Write out again, please, the records below from the first line to the line holding "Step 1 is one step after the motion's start", inclusive, and nothing else.

:: SOURCE INFORMATION ::

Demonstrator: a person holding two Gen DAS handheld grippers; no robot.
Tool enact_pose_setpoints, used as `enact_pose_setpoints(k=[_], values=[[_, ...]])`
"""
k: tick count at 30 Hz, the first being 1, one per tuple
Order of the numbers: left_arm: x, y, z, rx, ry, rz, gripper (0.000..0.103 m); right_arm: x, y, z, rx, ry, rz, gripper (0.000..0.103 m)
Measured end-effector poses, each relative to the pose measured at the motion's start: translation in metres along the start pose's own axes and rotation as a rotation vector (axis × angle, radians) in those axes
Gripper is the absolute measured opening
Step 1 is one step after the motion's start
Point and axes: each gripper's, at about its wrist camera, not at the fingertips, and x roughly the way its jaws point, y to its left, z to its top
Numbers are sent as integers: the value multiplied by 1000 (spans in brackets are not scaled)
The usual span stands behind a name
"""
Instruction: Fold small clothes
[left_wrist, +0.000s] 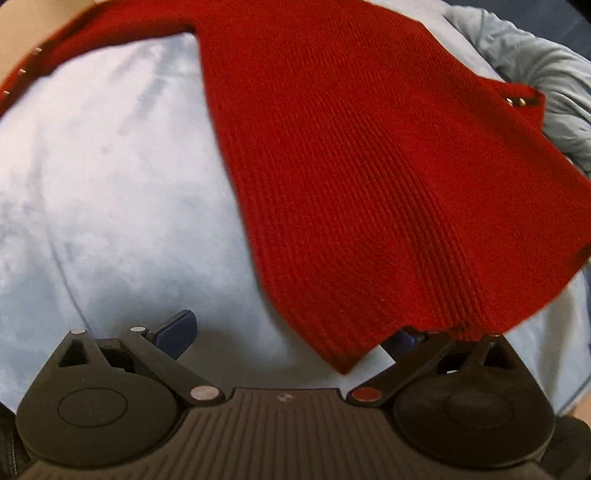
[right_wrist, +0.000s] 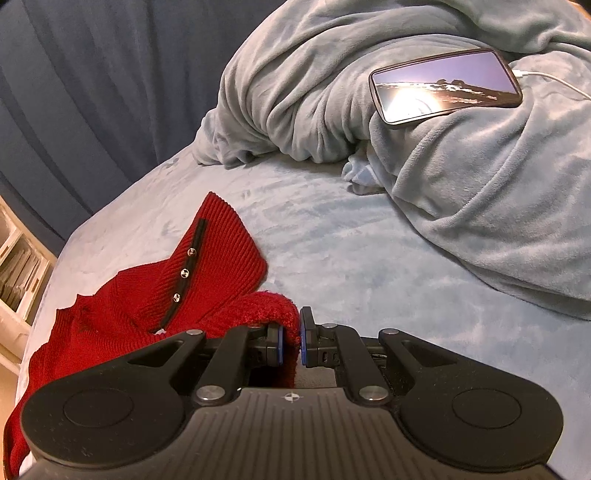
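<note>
Looking down from the left wrist, the left gripper (left_wrist: 291, 332) stands wide open above a pale blue bed sheet (left_wrist: 103, 192), holding nothing. A red knitted sweater (left_wrist: 351, 166) spreads across the sheet, its ribbed hem draped over the right-hand finger. From the right wrist, the right gripper (right_wrist: 291, 332) is closed, pinching a fuzzy edge of the sweater (right_wrist: 177, 288) lying on the bed. Beyond, a phone (right_wrist: 445, 85) rests on a rumpled grey blanket (right_wrist: 480, 192).
</note>
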Motion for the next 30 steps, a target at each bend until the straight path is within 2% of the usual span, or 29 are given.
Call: enact_pose_setpoints(k=[3,7,8,13,17,21,22,23,24,26,27,30], values=[[1,7,8,-36,57,-65,103,-1,1,-2,-2,-2,0,8],[2,20,24,-98,69,-90,103,1,-1,-3,-1,3,0,8],[13,30,33,-118,67,-102,103,1,-2,-4,-1,5,-1,8],[25,19,32,-67,49,13,103,2,-1,-4,-4,3,-2,8],[30,-7,19,-50,14,64,103,3,-2,-7,4,6,-4,8],[37,-37,11,-13,-9,149,101,6,-5,-14,24,25,-7,8],[37,-44,9,8,-24,169,95,6,-6,-16,28,27,-6,8],[35,-50,6,35,-41,179,76,5,-7,-19,32,29,-4,8],[32,-56,5,72,-56,188,54,5,-8,-22,33,31,-4,8],[23,-57,6,104,-65,191,25,3,-9,-26,38,37,-5,8],[17,-53,7,91,-63,184,16,1,-10,-27,43,41,-5,8],[-9,-30,14,56,-85,167,13,-9,-7,-28,36,37,-6,8]])
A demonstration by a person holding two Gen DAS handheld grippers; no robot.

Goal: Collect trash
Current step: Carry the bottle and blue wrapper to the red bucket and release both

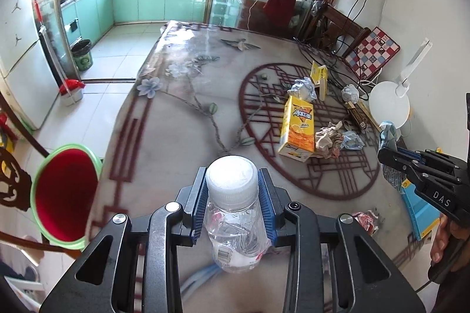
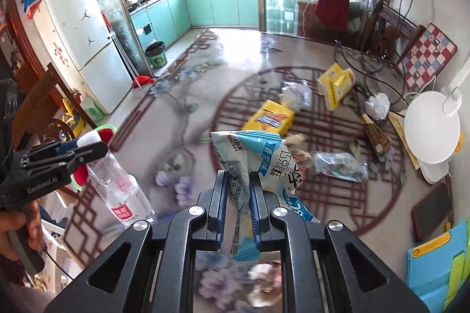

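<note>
My left gripper (image 1: 233,192) is shut on the neck of a clear plastic bottle (image 1: 235,227) with a white cap, held above the table. The same bottle (image 2: 123,192) hangs from that gripper (image 2: 91,147) at the left of the right wrist view. My right gripper (image 2: 238,189) is shut on a blue and white snack wrapper (image 2: 249,154), lifted off the table; it shows again (image 1: 389,154) at the right of the left wrist view with the wrapper (image 1: 387,134). A red bin with a green rim (image 1: 66,189) stands left of the table.
On the patterned table (image 1: 182,119) lie a yellow juice carton (image 1: 298,128), a smaller yellow box (image 1: 319,76), crumpled papers (image 1: 329,139) and wrappers, cables, a checkered board (image 1: 373,53) and a white lamp base (image 1: 389,106). A fridge (image 2: 85,48) and kitchen lie beyond.
</note>
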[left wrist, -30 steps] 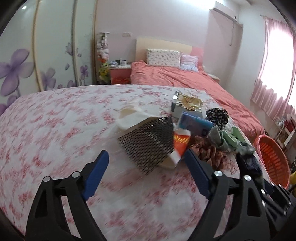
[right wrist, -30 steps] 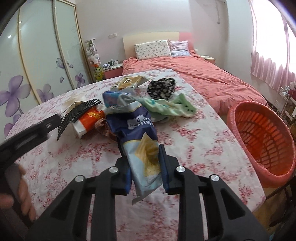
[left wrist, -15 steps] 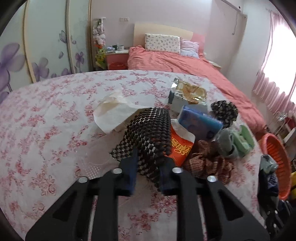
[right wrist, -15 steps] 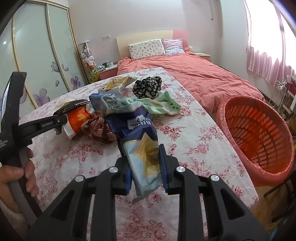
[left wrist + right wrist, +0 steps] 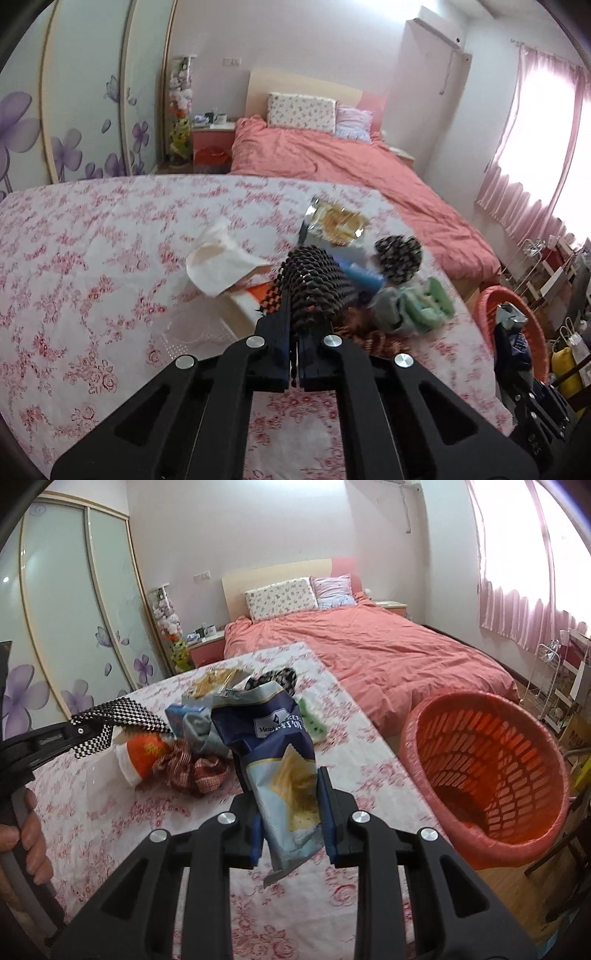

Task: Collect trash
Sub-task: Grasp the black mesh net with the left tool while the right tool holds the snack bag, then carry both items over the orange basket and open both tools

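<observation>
My left gripper [image 5: 293,310] is shut on a black mesh sleeve [image 5: 314,280] and holds it just above the trash pile on the floral table [image 5: 92,258]. From the right wrist, that mesh sleeve [image 5: 122,716] hangs from the left gripper [image 5: 79,731] at the far left. A blue chip bag [image 5: 273,738] stands upright in my right gripper [image 5: 286,797], which is shut on it. To the right of the table, below its edge, sits the orange basket [image 5: 491,775].
On the table lie a white paper bag [image 5: 221,262], an orange-and-white carton [image 5: 142,753], a gold wrapper [image 5: 336,221], a blue pack [image 5: 364,277], a brown scrunchie [image 5: 192,771], a dark patterned cloth [image 5: 399,254] and green cloth [image 5: 417,302]. A pink bed [image 5: 369,650] is behind.
The left jaws closed from wide open onto the mesh sleeve and lifted it. The right gripper carried the chip bag rightward, nearer the orange basket.
</observation>
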Tool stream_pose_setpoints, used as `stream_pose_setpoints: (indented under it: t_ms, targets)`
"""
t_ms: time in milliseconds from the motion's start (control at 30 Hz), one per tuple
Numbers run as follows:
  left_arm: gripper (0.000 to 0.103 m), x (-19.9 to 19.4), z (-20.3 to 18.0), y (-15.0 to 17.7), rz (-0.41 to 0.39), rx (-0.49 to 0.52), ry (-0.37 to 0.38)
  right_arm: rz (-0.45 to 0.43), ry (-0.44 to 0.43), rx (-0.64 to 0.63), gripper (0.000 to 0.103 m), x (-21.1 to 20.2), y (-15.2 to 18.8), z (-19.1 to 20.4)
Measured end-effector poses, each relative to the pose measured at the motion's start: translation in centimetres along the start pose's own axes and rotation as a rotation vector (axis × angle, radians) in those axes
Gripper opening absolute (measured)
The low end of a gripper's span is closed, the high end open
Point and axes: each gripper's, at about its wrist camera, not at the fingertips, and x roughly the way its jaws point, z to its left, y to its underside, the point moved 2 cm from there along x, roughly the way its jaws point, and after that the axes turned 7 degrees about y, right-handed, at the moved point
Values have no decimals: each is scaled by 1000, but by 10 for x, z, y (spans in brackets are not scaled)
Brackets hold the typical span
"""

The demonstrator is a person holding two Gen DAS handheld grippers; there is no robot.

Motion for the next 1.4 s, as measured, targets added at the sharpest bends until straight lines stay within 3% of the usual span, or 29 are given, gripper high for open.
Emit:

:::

_EXERCISE OUTPUT_
Demonstrator: a person holding two Gen DAS handheld grippers; no robot.
Tool enact_pose_setpoints, used as `enact_pose_setpoints(k=[_], values=[[_, ...]])`
"""
k: tick count at 30 Hz, the first being 1, one per tuple
Order of the numbers: left_arm: x, y, z, rx, ry, rz, gripper (0.000..0.103 m); right_arm: x, y, z, rx, ry, rz, gripper (0.000..0.103 m)
Measured end-effector poses, each relative to the pose measured at the motion's start: translation in metres along the start pose's own axes and rotation as a rotation vector (axis × angle, radians) in those axes
Gripper is the absolute measured opening
Step 1 is one step after the motion's start

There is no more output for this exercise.